* [ACTION ITEM]: From the entries below, retype only the lines from the one with "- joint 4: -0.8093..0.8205" through the one with "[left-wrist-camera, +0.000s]", exactly as written.

* [SOURCE RECORDS]:
---
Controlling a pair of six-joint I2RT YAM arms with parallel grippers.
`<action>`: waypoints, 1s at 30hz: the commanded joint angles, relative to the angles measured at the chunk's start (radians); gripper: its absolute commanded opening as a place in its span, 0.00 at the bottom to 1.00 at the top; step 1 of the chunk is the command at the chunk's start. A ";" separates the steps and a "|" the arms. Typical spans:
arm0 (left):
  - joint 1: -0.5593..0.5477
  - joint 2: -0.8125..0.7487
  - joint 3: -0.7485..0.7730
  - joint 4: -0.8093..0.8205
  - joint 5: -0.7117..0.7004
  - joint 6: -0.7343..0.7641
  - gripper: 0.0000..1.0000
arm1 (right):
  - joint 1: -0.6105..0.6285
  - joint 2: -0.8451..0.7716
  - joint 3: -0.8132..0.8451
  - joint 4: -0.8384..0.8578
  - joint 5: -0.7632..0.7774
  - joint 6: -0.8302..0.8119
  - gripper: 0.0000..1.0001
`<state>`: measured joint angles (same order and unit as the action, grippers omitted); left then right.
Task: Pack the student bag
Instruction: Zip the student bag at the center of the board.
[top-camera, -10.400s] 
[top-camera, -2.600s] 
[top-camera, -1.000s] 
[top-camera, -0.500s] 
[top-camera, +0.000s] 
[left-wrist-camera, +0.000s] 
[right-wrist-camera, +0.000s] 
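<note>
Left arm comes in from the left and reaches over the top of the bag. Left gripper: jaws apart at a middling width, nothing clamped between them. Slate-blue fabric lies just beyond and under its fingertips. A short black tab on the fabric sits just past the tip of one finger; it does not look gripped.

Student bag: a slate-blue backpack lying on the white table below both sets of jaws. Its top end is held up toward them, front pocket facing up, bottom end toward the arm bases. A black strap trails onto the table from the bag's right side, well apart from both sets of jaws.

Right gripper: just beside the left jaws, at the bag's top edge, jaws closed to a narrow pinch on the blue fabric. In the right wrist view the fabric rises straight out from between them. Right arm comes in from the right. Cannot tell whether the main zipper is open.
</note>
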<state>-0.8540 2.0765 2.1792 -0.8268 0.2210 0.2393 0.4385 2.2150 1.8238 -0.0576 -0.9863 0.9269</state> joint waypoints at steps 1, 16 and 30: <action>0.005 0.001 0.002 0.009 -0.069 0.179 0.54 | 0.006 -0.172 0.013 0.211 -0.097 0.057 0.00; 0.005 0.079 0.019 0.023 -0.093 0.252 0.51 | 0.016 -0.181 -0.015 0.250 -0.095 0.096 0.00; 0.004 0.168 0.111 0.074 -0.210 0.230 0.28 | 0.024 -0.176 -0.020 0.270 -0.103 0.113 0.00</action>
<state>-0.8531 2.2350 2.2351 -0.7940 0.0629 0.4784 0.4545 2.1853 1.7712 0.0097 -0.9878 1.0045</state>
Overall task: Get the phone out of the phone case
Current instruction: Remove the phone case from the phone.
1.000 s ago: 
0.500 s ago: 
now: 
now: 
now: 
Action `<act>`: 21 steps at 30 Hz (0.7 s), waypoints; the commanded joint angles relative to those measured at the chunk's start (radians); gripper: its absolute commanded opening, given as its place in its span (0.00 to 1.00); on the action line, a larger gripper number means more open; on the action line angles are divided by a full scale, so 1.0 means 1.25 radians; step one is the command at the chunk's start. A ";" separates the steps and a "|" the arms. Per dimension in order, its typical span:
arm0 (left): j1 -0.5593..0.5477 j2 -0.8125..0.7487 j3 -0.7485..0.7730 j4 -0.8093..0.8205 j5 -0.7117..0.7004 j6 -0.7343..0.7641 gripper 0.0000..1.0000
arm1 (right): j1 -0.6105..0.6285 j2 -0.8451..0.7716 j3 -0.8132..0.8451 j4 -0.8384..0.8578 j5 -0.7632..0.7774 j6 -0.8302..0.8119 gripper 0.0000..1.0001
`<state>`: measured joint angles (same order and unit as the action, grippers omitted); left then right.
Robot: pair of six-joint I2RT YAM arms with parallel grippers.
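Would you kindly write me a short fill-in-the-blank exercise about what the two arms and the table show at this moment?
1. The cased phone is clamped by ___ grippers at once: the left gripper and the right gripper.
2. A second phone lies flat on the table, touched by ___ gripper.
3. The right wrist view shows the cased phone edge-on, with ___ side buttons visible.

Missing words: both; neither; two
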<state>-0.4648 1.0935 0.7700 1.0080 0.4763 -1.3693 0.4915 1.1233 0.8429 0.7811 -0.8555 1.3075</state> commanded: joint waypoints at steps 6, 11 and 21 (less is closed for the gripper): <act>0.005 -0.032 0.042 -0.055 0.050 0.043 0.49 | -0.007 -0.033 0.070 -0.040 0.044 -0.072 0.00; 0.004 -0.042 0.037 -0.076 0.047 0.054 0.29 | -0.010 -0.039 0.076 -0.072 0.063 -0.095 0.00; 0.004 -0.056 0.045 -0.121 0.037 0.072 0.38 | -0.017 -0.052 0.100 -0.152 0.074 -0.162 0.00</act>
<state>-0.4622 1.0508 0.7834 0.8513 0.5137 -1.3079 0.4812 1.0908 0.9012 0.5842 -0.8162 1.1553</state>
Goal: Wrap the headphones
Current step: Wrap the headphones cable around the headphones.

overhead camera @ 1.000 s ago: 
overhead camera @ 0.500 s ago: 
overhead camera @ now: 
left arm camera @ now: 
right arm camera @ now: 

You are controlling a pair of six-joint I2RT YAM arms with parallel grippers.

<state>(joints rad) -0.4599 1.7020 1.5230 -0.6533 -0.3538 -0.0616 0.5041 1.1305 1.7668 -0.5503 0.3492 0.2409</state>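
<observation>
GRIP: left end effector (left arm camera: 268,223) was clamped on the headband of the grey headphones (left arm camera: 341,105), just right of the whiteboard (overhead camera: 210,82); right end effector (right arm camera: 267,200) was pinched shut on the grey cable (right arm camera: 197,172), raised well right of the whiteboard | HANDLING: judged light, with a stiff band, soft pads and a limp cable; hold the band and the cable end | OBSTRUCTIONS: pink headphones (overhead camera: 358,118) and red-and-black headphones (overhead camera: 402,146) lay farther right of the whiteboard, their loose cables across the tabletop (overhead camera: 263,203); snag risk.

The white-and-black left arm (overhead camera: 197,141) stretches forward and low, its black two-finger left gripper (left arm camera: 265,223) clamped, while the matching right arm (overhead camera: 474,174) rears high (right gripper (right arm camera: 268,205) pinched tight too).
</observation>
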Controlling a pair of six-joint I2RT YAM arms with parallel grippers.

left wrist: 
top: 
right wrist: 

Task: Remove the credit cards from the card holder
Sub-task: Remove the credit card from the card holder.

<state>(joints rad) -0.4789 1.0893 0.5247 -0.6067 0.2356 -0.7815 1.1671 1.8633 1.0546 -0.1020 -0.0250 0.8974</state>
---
* [RESPONSE BOX]:
  - joint 4: -0.8093..0.8205
  - joint 5: -0.7117..0.7004
  - joint 6: -0.7343..0.7641
  - gripper: 0.0000..1.0000
arm1 (right):
  - joint 1: -0.6105..0.6285
  - joint 2: -0.8451..0.7716
  - joint 3: -0.8132..0.8451
  - joint 4: -0.8384..0.8578
  - joint 5: -0.7632..0.7774
  - joint 6: -0.8302..0.8119
  - gripper: 0.0000..1.0001
`<state>`: measured joint angles (same order and unit as the action, grippers omitted); left then right.
Task: Pack the student bag
Instruction: Zip the student bag at the center of the board.
[top-camera, -10.400s] 
[top-camera, -2.600s] 
[top-camera, -1.000s] 
[top-camera, -0.500s] 
[top-camera, +0.000s] 
[left-wrist-camera, +0.000s] 

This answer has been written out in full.